The primary complaint from the crowd had some merit: The men and women in the shelter didn’t need a coat as much as those of us outside who were subject to the cold and rain of wintry night. Still the griping did not ring fully true: Most in the line were staying at other long-term shelters, or were poor people with housing who heard about the giveaway.
A man, probably a Salvation Army administrator, came out and threatened to break up the line or not let anybody in to get a coat. But he relented and tried to make the line one of single-file by pushing people back. Take two steps back, he told us. Then, take more steps back. As the line narrowed and became longer, the solo men at the sides of the line merged in, making the single-file line double file. By this time, I was probably Number 100 in line, but still mostly hopeful of getting a nice, warm coat that wasn’t goofy looking.
By 8:45 it started to rain a bit and Sallies administrators determined that women and children -- and, what the hell: solo women, too -- should come forward and be let inside. So with their strollers and tots and swinging purses they pushed to the front and went in the door, looking smug and justified.
At minutes before 9:00 a man and woman walked from the front to the back of the line handing out tickets and bags.
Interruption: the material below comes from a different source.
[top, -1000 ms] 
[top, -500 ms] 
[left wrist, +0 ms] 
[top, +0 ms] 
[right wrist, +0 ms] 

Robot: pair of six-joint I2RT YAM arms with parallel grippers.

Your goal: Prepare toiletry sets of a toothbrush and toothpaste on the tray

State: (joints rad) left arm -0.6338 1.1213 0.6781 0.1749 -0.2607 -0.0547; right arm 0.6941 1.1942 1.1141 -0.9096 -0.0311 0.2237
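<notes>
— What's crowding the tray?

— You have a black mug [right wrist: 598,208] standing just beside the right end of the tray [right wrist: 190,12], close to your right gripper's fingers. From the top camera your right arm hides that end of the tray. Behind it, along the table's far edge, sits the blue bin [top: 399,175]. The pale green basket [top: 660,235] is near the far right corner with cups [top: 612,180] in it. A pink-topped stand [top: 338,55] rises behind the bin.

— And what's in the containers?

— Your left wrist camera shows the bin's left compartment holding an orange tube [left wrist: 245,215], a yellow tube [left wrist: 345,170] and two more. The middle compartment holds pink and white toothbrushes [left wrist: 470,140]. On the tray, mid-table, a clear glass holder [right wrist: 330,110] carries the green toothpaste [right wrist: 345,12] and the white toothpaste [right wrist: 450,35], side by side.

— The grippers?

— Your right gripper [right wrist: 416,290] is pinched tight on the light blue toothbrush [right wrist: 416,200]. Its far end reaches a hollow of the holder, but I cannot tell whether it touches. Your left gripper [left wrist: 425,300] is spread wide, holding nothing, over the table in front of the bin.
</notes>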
The bags were for other clothes that would be available, and hygiene items and food that would also be given out. And then, slowly, in groups of seven or ten, we men outside were let in.
Ten minutes after the first group went in, I saw Dexter leave the event, a big black trash bag full of clothes carried over his shoulder as if he were an inappropriate Santa Claus. It looked like quite a haul.
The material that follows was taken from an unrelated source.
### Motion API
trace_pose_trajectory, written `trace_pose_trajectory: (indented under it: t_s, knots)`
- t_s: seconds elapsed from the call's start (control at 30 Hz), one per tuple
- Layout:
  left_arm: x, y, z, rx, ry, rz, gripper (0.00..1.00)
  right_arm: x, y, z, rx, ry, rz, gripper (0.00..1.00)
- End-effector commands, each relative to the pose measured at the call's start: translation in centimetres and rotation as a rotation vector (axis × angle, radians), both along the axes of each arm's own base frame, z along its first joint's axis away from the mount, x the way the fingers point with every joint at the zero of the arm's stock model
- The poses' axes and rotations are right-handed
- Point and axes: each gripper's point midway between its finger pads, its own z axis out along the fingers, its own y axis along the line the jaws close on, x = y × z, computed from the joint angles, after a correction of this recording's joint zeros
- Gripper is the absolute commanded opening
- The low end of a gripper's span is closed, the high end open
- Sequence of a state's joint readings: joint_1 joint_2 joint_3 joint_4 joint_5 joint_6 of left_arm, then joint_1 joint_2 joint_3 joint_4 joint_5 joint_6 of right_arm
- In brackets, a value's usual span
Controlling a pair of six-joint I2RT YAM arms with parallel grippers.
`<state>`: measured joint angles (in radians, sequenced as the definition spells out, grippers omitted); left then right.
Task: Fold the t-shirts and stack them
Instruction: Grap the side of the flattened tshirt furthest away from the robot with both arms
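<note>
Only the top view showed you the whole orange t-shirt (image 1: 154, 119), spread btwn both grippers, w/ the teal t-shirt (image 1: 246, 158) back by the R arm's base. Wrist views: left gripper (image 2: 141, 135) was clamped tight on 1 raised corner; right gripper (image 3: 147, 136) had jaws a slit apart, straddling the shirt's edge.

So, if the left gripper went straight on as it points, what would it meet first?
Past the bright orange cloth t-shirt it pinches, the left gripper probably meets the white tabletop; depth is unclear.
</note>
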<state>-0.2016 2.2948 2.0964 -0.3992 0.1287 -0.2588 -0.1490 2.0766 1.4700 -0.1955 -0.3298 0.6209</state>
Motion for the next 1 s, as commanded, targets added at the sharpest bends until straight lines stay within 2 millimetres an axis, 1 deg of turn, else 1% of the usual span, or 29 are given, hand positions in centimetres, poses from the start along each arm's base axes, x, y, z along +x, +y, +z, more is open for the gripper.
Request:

At 9:40, when I got inside, nine-out-of-ten of the coats available were cloth coats, and the rest were thin, not the most helpful for staving off wintry weather. But a nice Davis student found a fine jacket that fit me. The “other clothes” in an adjacent room looked fully picked over. I could have used a beenie or something else for my head, but there was nothing left like that, I was told.
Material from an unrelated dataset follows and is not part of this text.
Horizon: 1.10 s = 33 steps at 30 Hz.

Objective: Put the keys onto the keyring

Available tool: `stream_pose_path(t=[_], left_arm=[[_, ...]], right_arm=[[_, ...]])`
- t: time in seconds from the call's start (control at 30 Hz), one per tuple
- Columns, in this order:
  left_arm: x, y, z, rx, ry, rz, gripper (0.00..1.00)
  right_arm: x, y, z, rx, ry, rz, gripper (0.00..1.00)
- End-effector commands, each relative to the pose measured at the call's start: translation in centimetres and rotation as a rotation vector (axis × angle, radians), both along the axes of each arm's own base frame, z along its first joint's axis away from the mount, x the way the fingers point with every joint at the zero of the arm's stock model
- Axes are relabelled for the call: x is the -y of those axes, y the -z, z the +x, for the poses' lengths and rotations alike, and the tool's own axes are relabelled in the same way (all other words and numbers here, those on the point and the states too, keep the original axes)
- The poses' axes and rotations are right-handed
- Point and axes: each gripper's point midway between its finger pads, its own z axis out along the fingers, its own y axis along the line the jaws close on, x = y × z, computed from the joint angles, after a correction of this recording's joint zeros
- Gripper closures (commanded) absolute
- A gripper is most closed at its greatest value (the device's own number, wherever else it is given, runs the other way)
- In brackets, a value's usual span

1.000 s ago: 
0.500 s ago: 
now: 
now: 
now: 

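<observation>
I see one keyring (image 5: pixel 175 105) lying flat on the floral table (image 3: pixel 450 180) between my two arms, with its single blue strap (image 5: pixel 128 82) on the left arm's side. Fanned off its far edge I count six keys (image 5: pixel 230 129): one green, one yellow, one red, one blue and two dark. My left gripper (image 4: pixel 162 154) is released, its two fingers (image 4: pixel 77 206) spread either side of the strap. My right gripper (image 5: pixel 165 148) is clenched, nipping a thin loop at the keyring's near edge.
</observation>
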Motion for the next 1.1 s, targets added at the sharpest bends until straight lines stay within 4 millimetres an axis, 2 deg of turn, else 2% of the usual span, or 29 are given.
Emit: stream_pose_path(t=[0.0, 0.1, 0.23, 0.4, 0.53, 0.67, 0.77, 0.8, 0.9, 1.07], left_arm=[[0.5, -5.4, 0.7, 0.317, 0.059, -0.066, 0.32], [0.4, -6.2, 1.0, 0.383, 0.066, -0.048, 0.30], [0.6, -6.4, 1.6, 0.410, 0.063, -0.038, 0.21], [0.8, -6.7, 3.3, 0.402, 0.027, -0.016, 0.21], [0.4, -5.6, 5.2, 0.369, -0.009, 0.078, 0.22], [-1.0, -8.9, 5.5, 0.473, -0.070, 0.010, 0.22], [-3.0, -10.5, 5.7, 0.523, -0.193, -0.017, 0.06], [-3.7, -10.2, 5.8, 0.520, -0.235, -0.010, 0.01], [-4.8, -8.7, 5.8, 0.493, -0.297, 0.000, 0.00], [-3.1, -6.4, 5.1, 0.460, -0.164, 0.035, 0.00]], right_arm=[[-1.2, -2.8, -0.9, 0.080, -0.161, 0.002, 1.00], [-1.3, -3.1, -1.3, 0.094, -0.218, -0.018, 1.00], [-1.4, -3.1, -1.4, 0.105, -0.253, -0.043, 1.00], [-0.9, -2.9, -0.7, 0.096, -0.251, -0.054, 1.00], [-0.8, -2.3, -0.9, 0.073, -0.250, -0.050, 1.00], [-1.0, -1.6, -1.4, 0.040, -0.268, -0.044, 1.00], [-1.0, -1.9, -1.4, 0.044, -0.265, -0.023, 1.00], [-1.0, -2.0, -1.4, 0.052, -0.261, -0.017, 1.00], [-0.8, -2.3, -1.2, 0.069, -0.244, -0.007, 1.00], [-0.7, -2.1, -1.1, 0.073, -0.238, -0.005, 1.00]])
The “hygiene kit” we were all given was good and useful: socks; a “Viral Pak” of tissues, hand sanitizer and green tea; toothpaste; toothbrush; mouthwash; floss; soaps; shampoo; lotion. And the food was good for a bountiful bag lunch.
It was nice to have gotten the stuff that I got, but what Homeless World Sacramento needs most and sees very little of is AN EFFORT TO FIGHT OFF THE NARCISSISM AND PSYCHOPATHY in the homeless community.
It was sad to see some of the woman with children that I saw this morning and see most days. Many of those kids are brutalized; they need more-loving mothers and the attention of their fathers.
And it would not be that hard to help most those homeless people who most need it. Instead, the looters push themselves forward and take what’s best. This happens all the time, everywhere, in Homeless World. Often, it’s the addicts who take the most, using what they take to further their habit.
Btw, the narcissism and psychopathy can be “fought” with wisdom [wise policies!] and compassion, and not with idiot policies, like those of Unfriendly Park [i.e. Collective Punishment]. If getting things to those who most need them is not possible, then a lottery [or pulling numbers from a hat] can, at least, give those in the most need a chance and end the incentive for subtle and unsubtle aggression, pushing and shoving and cheating and bullying. [Yep. Like a bunch of ornery elementary-school children.]